On public education in Chile
In 2011 the Social Movement for Public Education led the biggest demonstrations since Pinochet’s dictatorship in Chile. Since then, one of the main campaigns in Chilean society has been for the recognition of education as a social right, under the slogan of “free, quality, public education” (educación pública, gratuita y de calidad).
For more than 30 years, education in Chile has been treated as a commodity. As a consequence, the Chilean educational system has been considered as a regulated market, one ruled by the principle of financial profitability. Throughout the years billions of dollars have been transferred from the public purse to private corporations and turned into private profit.
Meanwhile, public education in Chile has been completely left behind. The neoliberal hegemony overestimated the idea of the invisible hand of the market, and public institutions were treated in the same way as private institutions.
The equal treatment principle in the Chilean education system can easily be explained: public resources injected into education are distributed to public and private institutions alike, with no legal criteria for the state to make a distinction between the two, thus making it impossible to discriminate either in favour or against either one. In this context, while private institutions’ enrolments increase, public institutions’ enrolments decrease proportionally. Thus, policy on financing education is largely rooted in the neoliberal orientation of Chilean public policy. Indeed, we may consider it to be the reason why public education is in such a critical condition.
An instructive case is the state-sponsored Crédito con Aval del Estado (CAE), which enables students who would normally not gain access to higher education to take out special loans for studying.
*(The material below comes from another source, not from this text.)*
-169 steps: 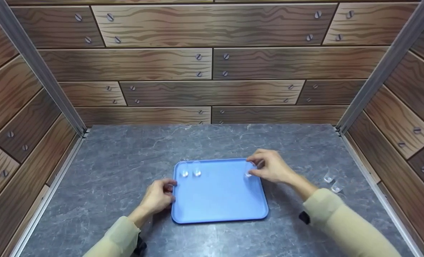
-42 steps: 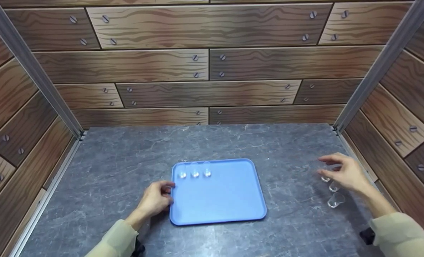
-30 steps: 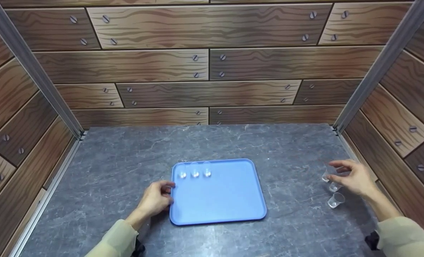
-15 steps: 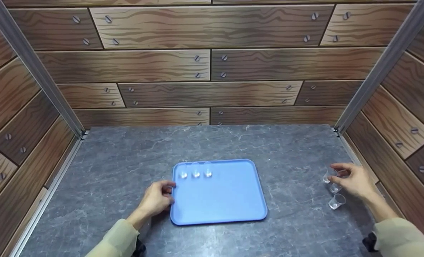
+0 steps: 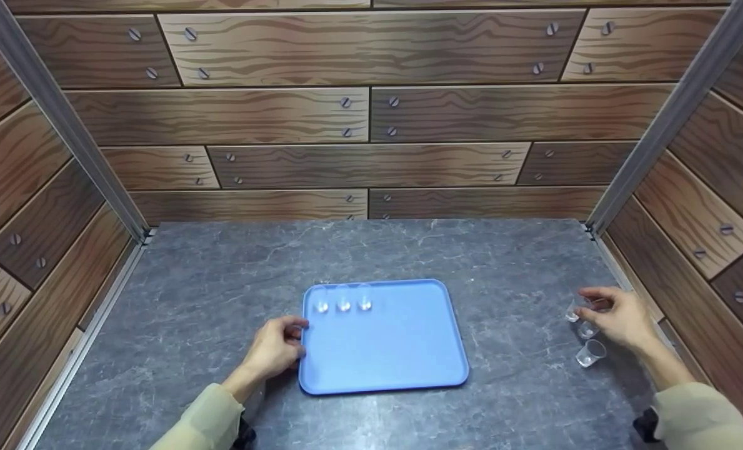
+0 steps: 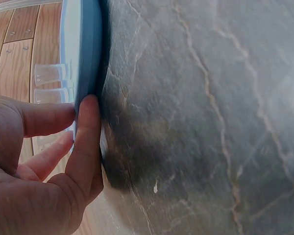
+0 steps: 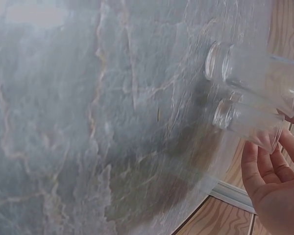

A report on the CAE by the International Bank for Reconstruction and Development (IBRD) points out that “the way in which the system is constructed nowadays allows banks to accumulate a profitable free portfolio of risk, loading the state with the burden of the high-cost segment and charging excessive premiums”.
For 30 years, (almost) all institutional changes stimulated the private sector offering but not that of public establishments. Today, we see the results of these policies: just a third of enrolment is in public sector schools, while just 15% of students enrolled in tertiary education are in state institutions. Chile has the lowest level of public enrolment in university of all OECD member countries and, before the reform of the education system, public education in Chile looked doomed.
This inspires a most genuine interpretation of President Bachelet’s government programme, because it identifies the need for direct provision of education by the state as a core aspect of the paradigm shift that the people require. Of course, to overcome our neoliberal education system, and consequently make education a social right, the strengthening of public education is fundamental as “the engine of the institutional reform process,” leading to higher levels of trust and social cohesiveness.
For us, those aims cannot be waived by making a public policy that is meant to oppose neoliberalism (still hegemonic in Chile) and a new system of public education possible that has democratic engagement at its base. The Education Reform Bill was designed to improve children’s opportunities to obtain quality education, without social and economic discrimination.
Obviously, transforming education in Chile is never a simple task. We must overcome a market-centred view of educational services and work towards an institutional system able to guarantee respect for dignity and to promote integration into society. Keeping this goal in mind, the new system must be conditioned by equity and must develop collaboration among citizens: the rights of every child and young person, male and female, must be taken seriously, without any discrimination.
*Camila Vallejo was a student leader during the Social Movement for Public Education in 2011.